Скачок назад, напротив, является для нас быстрым и понятным. Процедурные усовершенствования и технологические инновации в правоохранительной сфере не привели к такому устойчивому или необратимому разрыву между домодерным и современным правосудием, в какой нам хотелось бы верить. Похоже, что ни казнь колесованием, ни сожжение на костре не вернутся в ближайшем будущем (во всяком случае, мы надеемся), но рост преступности – реальный или мнимый – все еще неизменно порождает популярные призывы к упрощению следственных процедур и введению более суровых наказаний осужденных преступников. Многие современные режимы все еще применяют систематические пытки – без каких-либо правовых ограничений, как это было в Нюрнберге XVI века, – а другие правительства (включая и правительство моих родных Соединенных Штатов) намеренно стирают грань между приемлемым и неприемлемым принуждением во время допросов по уголовным делам. Смертная казнь все еще практикуется в 58 странах, особенно широко в Китае и Иране, где на 2011 год общее количество казненных исчисляется тысячами, но применяется также и в гоcударствах, якобы придерживающихся либеральных и демократических ценностей, таких как Соединенные Штаты и Япония[516]. Сам страх перед насильственными актами и разочарование неэффективностью блюстителей закона – вполне оправданные сами по себе – не только не меняются на протяжении всей истории человечества, но и постоянно находятся на грани перерастания в одержимость. Напротив, абстрактная правовая концепция о наборе основных прав человека все еще относительно нова и поразительно уязвима к тому, чтобы в трудные времена ее можно было легко отбросить в пользу древних, глубоко укоренившихся побуждений.

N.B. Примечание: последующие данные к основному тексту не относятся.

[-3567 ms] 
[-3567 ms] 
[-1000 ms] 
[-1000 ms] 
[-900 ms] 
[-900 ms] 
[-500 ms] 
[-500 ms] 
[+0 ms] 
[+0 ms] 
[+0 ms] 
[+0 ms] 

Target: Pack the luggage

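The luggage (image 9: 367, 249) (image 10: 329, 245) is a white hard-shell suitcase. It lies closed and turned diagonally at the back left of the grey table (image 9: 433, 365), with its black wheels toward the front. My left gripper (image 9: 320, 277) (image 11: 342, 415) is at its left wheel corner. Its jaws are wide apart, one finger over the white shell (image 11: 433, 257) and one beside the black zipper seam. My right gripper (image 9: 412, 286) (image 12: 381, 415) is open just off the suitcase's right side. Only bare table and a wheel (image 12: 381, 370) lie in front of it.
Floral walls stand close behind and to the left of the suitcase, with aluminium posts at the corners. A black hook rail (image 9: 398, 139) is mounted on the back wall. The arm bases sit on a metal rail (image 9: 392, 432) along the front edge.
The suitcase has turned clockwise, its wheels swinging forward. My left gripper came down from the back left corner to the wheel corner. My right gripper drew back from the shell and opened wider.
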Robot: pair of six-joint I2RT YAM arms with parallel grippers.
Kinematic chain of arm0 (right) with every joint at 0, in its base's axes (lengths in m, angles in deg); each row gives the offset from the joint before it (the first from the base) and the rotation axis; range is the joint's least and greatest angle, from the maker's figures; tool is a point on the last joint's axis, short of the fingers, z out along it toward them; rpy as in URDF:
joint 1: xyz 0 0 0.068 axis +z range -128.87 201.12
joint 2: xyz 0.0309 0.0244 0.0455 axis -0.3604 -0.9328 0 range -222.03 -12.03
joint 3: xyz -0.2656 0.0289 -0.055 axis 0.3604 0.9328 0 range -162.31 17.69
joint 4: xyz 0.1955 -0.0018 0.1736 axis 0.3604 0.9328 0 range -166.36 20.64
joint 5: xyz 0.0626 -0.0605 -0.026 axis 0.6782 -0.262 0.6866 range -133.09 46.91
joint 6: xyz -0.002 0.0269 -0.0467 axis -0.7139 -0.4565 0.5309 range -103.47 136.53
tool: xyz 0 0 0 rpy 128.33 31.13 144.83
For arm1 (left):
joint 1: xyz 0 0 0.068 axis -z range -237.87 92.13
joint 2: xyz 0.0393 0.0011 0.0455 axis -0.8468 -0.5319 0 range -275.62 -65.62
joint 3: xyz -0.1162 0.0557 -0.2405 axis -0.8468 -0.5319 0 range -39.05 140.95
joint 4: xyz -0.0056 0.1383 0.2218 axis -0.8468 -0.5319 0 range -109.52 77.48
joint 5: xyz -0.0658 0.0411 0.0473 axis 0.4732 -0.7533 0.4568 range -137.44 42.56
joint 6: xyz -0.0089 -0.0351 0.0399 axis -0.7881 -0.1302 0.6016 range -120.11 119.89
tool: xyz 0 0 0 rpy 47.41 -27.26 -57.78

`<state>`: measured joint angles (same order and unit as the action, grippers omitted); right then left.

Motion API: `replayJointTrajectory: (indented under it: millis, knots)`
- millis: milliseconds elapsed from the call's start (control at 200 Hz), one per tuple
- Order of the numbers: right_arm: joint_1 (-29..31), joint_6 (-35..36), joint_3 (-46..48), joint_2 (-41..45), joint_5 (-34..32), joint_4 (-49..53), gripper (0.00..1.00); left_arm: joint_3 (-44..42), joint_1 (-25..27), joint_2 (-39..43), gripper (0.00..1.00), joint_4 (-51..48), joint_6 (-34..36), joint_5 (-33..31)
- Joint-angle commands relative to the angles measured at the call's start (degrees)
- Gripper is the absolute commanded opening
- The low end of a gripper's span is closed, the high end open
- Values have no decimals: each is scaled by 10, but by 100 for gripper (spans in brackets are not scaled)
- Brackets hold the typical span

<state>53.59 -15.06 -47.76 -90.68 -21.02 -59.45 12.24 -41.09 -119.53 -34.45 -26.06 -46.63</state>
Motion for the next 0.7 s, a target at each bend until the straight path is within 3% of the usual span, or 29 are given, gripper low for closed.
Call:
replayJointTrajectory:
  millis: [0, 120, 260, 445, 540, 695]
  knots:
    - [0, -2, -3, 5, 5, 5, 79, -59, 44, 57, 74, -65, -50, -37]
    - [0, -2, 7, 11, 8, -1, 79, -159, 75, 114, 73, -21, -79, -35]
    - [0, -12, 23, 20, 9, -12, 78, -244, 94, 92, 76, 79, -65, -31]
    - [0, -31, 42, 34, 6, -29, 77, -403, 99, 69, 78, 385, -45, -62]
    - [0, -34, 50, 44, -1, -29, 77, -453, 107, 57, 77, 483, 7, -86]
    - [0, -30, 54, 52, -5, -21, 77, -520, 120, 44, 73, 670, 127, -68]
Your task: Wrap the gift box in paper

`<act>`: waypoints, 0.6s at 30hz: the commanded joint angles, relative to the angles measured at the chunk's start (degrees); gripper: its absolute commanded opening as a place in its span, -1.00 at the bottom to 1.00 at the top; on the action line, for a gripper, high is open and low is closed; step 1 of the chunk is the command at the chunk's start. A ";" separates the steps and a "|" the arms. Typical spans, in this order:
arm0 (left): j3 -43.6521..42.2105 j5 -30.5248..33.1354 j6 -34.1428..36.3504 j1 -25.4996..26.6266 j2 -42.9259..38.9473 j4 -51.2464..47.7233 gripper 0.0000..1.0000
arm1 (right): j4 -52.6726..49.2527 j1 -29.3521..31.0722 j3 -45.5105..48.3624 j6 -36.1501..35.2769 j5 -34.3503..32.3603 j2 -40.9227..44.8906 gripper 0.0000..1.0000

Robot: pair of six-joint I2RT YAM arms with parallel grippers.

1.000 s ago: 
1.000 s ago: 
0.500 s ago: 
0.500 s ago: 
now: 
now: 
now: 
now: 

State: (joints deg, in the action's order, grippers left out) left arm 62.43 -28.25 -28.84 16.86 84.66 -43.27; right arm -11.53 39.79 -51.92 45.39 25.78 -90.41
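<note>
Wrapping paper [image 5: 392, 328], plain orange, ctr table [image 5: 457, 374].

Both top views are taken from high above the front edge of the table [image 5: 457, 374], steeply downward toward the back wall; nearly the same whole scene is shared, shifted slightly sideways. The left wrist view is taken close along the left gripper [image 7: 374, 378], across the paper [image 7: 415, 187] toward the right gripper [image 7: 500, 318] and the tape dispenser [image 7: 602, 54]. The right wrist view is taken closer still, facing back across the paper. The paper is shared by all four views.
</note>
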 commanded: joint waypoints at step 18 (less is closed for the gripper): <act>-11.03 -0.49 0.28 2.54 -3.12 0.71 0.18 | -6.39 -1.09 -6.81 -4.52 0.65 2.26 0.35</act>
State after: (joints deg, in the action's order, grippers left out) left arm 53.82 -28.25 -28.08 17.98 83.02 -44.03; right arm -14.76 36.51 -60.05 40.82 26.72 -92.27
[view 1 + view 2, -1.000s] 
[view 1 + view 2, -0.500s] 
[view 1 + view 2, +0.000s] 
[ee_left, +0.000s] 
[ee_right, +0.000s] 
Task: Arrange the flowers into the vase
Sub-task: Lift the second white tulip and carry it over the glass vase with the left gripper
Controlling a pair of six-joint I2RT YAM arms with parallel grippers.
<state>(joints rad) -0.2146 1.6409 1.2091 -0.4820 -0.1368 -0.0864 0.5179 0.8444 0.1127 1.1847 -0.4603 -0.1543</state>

Должны ли мы воодушевиться ограничением государственного насилия по сравнению с временами Майстера Франца? Или же мы должны быть встревожены хрупкостью этого достижения? История Франца Шмидта дает нам куда меньше поводов поздравить себя, чем мы могли бы ожидать от подобной темы. Его жизнь не является источником прямой морали для наших дней. Все, что мы можем, – разделить с этим человеком его радости и разочарования, погружаясь в контекст его мира. По мнению современников, Майстер Франц выполнил свой долг и подарил жителям Нюрнберга чувство порядка и справедливости. По своему собственному мнению, он сдержал обещание, данное отцу, детям и себе, преодолеть напасти, кажущиеся неразрешимыми, укрепленный верой и необычайным успехом в избранном им самим призвании целителя. Мы слишком мало знаем о личном опыте Франца, чтобы сказать, был ли он счастлив. Но можно с уверенностью утверждать, что это была жизнь исключительно целеустремленного человека. Возможно, в жестоком и капризном мире есть надежда в одиночку бросить вызов своей судьбе, преодолеть всеобщую враждебность и стойко пережить череду личных трагедий. Майстер Франц думал именно так. И нет сомнения, что такой акт веры достоин памяти о нем.